[Supplied information]
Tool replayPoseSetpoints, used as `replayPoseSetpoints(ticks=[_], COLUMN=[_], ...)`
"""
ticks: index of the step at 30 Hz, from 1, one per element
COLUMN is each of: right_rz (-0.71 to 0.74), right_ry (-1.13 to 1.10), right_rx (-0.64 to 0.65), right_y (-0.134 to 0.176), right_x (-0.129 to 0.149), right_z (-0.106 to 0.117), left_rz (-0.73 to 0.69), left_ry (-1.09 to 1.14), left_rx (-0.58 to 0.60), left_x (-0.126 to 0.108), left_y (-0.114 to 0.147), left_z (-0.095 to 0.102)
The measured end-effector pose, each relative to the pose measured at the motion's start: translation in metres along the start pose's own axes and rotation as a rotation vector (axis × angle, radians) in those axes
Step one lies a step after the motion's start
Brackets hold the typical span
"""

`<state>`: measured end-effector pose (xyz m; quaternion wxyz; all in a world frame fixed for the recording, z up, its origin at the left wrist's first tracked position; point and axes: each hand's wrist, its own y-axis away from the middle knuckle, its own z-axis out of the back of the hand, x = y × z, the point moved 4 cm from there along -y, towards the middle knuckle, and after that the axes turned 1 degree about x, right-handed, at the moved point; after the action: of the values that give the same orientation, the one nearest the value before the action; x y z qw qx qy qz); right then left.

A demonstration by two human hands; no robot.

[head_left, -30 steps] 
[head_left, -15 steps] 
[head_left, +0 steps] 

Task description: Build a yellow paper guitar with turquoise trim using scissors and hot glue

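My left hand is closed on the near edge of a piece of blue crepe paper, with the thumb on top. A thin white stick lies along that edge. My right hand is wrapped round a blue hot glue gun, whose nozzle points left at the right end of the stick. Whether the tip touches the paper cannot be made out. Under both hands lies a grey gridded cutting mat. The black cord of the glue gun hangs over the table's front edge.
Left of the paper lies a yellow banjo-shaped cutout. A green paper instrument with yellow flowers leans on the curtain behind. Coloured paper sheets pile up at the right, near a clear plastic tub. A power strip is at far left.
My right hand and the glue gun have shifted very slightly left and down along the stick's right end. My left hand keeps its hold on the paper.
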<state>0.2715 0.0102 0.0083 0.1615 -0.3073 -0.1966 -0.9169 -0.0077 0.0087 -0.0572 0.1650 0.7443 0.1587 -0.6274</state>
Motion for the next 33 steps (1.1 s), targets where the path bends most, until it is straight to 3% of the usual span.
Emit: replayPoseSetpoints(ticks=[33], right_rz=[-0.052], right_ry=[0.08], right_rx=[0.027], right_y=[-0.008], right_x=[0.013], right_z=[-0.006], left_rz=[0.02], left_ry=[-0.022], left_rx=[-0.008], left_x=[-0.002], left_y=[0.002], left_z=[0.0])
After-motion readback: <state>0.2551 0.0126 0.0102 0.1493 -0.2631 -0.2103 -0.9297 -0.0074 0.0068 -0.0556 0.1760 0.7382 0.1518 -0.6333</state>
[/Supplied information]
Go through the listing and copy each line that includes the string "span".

> **Finished exercise**
Brackets hold the typical span
Motion for the next 33 steps (1.1 s), targets where the path bends most, until it is straight to 3% of the usual span.

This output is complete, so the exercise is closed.